When I wanted to see her, touch her, I was told she was “evidence” of a crime, so I could not. Later, I was informed that the driver would not be charged with vehicular manslaughter because killing someone while driving intoxicated is an intention-less crime. Intention or not, my daughter isn’t any less dead. A law that benefits the guilty. You better believe there is a deep anger inside of me.

Then there is the horrible truth of murder. The person had intent to kill another human being. Someone decided that your child didn’t deserve to live. That they had the right to decide to cause them death. I don’t know how to even begin to wrap my mind around this truth. There is another level of complicated grief when there is an actual person to place blame on for our child no longer being here with us.

What about the soldier killed in war? Who do you place the anger on then? Where do you direct your rage?
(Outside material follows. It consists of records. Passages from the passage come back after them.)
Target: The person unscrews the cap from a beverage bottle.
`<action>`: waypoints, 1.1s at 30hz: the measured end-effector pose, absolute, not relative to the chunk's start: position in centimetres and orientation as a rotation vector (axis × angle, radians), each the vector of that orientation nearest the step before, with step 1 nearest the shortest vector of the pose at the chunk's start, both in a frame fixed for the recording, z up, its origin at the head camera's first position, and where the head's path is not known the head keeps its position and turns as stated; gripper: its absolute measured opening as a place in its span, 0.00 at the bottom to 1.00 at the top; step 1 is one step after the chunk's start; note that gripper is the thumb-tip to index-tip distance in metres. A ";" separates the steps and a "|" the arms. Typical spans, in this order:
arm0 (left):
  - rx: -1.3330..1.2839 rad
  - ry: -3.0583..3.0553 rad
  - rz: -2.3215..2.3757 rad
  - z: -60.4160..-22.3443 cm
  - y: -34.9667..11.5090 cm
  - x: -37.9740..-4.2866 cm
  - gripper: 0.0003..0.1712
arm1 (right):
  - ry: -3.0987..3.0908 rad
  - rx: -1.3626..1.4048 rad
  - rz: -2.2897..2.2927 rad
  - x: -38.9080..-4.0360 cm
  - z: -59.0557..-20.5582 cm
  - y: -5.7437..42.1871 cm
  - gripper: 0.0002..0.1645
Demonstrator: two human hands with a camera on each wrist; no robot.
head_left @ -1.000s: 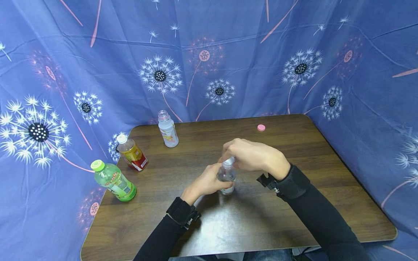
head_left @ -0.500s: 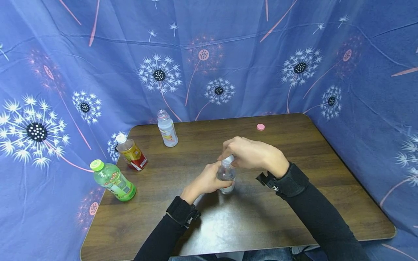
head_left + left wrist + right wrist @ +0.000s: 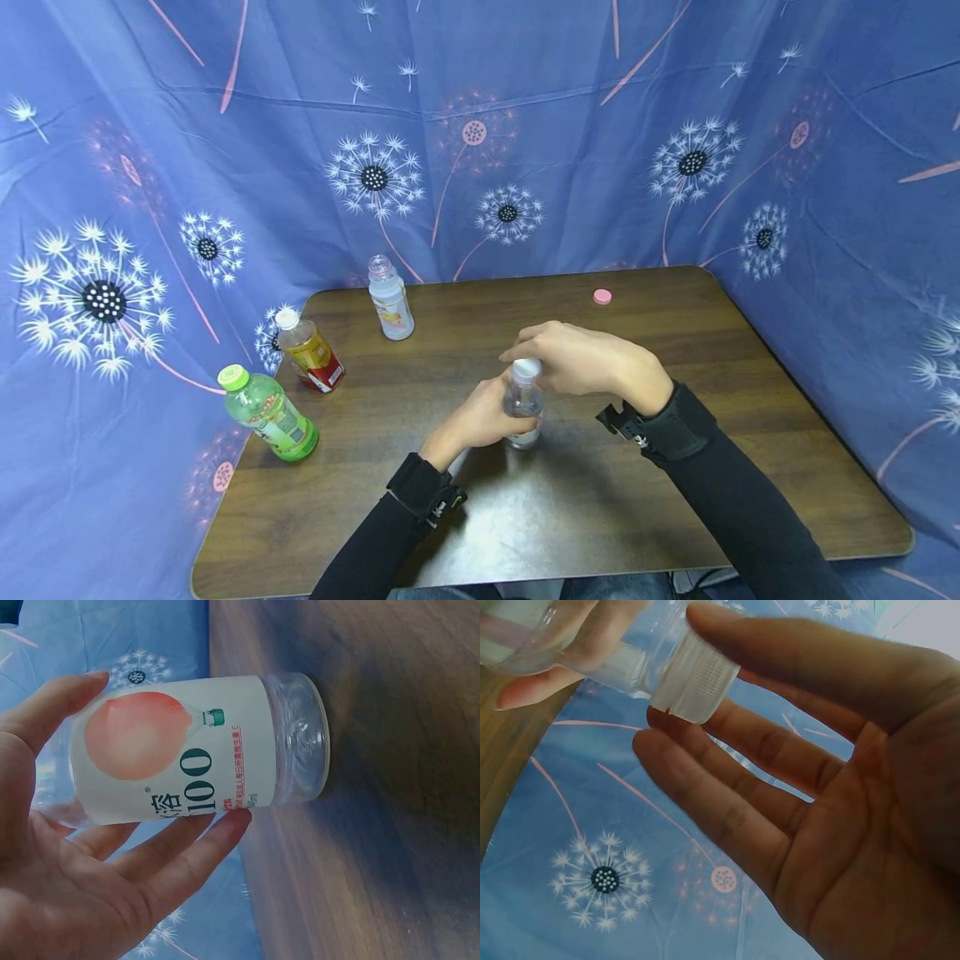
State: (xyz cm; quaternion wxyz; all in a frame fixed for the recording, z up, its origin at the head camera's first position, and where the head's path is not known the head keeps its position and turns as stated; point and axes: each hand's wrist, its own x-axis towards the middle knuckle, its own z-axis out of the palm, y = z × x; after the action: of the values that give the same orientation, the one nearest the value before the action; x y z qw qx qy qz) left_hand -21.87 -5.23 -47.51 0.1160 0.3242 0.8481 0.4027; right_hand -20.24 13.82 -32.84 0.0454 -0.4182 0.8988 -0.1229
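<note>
A clear plastic bottle [image 3: 523, 403] with a white cap [image 3: 527, 370] stands upright on the table in front of me. My left hand [image 3: 474, 417] grips its body, thumb on one side and fingers on the other. In the left wrist view the bottle's white label [image 3: 172, 757] shows a peach-coloured fruit and "100". From above, my right hand [image 3: 588, 358] reaches over to the cap. The right wrist view has the thumb at one side of the ribbed cap [image 3: 696, 679] and fingers around the other side.
At the left stand a green bottle [image 3: 273, 417] with a lime cap and an amber bottle [image 3: 313, 357] with a white cap. Further back is an uncapped white bottle [image 3: 391, 307]. A pink cap [image 3: 602, 297] lies near the table's [image 3: 720, 467] far edge, before a blue curtain [image 3: 570, 167].
My right fingers have shifted at the cap, so more of its white top shows. The left hand keeps its grip; the head view has tilted slightly.
</note>
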 end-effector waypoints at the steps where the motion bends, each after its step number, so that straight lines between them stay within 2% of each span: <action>1: 0.949 2.509 1.175 -47.5 -5.2 -21.8 0.38 | 2.756 -1.272 -0.377 -20.2 -33.0 13.9 0.32; 8: 0.799 2.643 1.172 -46.7 -6.2 -21.7 0.47 | 2.814 -1.163 -0.449 -20.1 -33.5 15.2 0.36; 12: 0.717 2.709 1.185 -46.2 -7.1 -22.0 0.49 | 2.847 -1.103 -0.494 -20.2 -33.8 16.1 0.37; 26: 0.430 2.972 1.283 -46.0 -12.8 -23.2 0.40 | 2.862 -1.028 -0.533 -20.4 -35.9 18.8 0.37; 33: 0.195 3.092 1.269 -45.2 -16.3 -23.6 0.46 | 2.866 -0.995 -0.569 -20.2 -36.6 19.9 0.37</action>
State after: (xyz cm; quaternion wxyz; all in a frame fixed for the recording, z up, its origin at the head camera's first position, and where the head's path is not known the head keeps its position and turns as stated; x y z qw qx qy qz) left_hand -23.55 -16.27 -45.22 -0.1029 0.0580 0.9186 0.3771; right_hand -20.25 19.92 -36.63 0.0273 -0.3223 0.9281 -0.1843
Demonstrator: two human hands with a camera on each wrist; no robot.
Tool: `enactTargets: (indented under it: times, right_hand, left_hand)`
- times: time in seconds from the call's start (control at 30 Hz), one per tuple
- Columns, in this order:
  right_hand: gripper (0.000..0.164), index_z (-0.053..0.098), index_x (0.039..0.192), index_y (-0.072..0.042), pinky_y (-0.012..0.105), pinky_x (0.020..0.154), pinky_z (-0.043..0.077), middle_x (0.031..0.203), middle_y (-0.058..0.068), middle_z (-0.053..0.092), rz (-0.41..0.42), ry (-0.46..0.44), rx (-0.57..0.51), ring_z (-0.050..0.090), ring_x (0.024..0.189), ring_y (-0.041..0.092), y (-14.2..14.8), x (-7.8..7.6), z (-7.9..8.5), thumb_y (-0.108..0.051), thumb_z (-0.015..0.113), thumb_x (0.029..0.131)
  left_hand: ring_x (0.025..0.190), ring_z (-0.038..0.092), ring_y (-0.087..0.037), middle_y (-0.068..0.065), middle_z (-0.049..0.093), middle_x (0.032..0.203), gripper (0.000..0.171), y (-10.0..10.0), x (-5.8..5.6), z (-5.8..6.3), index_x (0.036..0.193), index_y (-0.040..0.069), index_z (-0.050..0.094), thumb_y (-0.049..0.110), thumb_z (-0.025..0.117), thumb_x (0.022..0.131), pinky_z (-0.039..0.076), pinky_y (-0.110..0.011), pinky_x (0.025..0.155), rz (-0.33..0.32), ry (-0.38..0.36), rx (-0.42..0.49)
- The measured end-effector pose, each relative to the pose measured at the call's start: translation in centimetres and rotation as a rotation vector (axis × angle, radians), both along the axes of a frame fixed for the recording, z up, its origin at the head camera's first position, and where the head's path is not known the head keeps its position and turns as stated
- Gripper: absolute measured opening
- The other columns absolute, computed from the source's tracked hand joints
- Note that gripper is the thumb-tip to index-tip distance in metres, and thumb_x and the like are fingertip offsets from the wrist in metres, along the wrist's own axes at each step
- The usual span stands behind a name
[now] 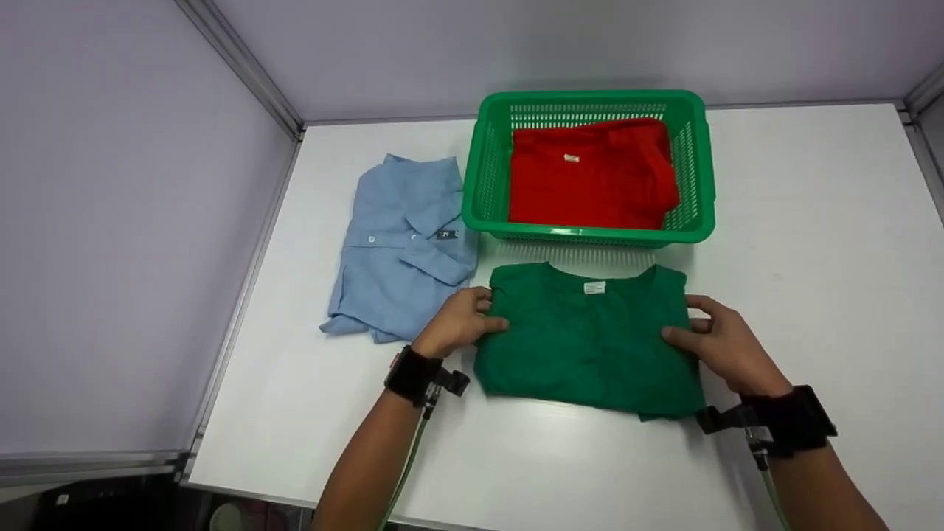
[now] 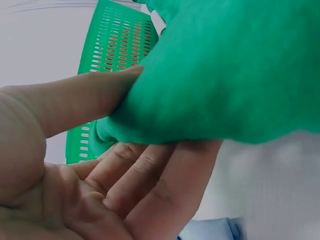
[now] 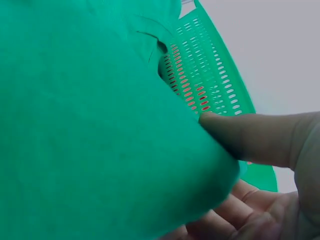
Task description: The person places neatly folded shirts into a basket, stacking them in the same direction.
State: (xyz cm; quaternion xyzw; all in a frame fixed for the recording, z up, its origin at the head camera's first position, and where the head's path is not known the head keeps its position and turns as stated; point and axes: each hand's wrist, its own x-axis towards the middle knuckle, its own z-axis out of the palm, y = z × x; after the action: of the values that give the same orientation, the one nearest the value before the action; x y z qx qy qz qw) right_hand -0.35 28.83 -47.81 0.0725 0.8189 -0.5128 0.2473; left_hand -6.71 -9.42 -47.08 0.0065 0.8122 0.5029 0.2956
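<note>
A folded green shirt [image 1: 590, 339] with a white neck label is held between both hands in front of the basket. My left hand [image 1: 461, 321] pinches its left edge, thumb on top and fingers underneath, as the left wrist view shows on the shirt [image 2: 215, 75]. On the opposite edge, my right hand [image 1: 726, 346] grips the cloth the same way; in the right wrist view the thumb lies over the shirt [image 3: 110, 135] and the fingers go beneath it. The fingertips under the cloth are hidden.
A green plastic basket [image 1: 590, 234] stands at the back, with a folded red shirt [image 1: 590, 181] inside. Left of it lies a folded light blue shirt [image 1: 402, 251] with buttons, close to my left hand. Walls border the white table [image 1: 280, 413] at the left and back.
</note>
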Motion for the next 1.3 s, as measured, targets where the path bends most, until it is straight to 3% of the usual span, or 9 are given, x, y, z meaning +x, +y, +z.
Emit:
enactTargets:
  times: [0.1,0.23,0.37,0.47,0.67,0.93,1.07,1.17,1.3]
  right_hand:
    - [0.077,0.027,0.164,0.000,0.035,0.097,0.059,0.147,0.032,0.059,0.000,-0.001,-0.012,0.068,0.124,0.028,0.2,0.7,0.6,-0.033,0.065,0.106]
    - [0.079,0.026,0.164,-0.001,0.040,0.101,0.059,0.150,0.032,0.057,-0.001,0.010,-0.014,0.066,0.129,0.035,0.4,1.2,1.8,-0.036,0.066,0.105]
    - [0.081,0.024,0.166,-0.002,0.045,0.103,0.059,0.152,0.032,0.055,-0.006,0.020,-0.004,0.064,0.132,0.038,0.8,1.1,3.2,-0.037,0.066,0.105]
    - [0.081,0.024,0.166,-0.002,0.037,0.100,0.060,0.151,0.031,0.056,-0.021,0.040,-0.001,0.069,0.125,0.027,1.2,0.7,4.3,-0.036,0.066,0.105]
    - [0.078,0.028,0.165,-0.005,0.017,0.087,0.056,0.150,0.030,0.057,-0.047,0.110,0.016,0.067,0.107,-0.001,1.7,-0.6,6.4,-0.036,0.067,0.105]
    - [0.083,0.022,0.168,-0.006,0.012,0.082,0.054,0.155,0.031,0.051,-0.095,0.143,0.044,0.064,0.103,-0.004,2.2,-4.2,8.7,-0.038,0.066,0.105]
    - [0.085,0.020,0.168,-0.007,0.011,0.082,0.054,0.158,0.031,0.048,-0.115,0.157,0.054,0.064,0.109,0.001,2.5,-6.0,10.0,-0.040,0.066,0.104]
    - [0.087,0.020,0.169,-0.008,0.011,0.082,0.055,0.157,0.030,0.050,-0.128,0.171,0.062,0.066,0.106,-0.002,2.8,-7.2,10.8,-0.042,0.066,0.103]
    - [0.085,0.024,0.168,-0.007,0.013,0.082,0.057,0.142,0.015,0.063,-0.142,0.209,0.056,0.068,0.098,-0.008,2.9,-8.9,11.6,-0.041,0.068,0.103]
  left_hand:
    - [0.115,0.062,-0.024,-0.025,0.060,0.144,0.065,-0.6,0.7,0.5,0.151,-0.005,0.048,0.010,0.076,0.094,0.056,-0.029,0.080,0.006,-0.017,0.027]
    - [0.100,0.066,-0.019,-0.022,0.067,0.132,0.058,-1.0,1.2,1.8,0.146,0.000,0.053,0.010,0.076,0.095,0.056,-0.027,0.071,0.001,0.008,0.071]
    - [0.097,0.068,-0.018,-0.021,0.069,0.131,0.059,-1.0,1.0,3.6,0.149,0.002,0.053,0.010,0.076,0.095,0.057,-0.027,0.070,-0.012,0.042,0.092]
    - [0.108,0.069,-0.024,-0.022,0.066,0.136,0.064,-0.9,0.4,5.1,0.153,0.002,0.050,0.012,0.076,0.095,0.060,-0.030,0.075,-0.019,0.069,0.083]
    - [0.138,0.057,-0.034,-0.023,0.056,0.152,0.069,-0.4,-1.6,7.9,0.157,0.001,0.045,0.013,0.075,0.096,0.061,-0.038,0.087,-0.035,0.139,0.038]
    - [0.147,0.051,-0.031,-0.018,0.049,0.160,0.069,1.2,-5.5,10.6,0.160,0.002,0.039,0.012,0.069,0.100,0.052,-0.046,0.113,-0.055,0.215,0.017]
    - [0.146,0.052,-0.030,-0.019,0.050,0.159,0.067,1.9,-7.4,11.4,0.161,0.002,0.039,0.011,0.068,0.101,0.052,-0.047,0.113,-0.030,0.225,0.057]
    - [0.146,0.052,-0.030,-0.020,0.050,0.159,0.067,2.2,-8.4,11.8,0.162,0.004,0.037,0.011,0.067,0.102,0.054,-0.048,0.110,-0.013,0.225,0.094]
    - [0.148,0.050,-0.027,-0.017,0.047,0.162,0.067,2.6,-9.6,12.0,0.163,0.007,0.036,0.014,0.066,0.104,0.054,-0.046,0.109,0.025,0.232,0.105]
Toward an entire people? Ideology? I don’t know. I’m not sure there are any adequate answers for these questions.

The one thing all grieving mothers have in common is the hole blown through our chest . . . the space where our heart used to be, whole. Every one of us lives with this state of being. The individual facts that surround each death make our grief journey our own. The smallest truths we have to grapple with, over and over in the still dark of the night, are what we must find a way to heal intimately.

The answers we need to find are most often within ourselves. You can’t give them to us. We need you to help us remain strong enough to keep walking this path. To know that, even as we sit quietly, our minds are racing over the facts that surround our child’s death. Very rarely do we have a waking moment that is not influenced, in some way, by our child being gone.

We all have an empty space and we are trying to repair it as best we can.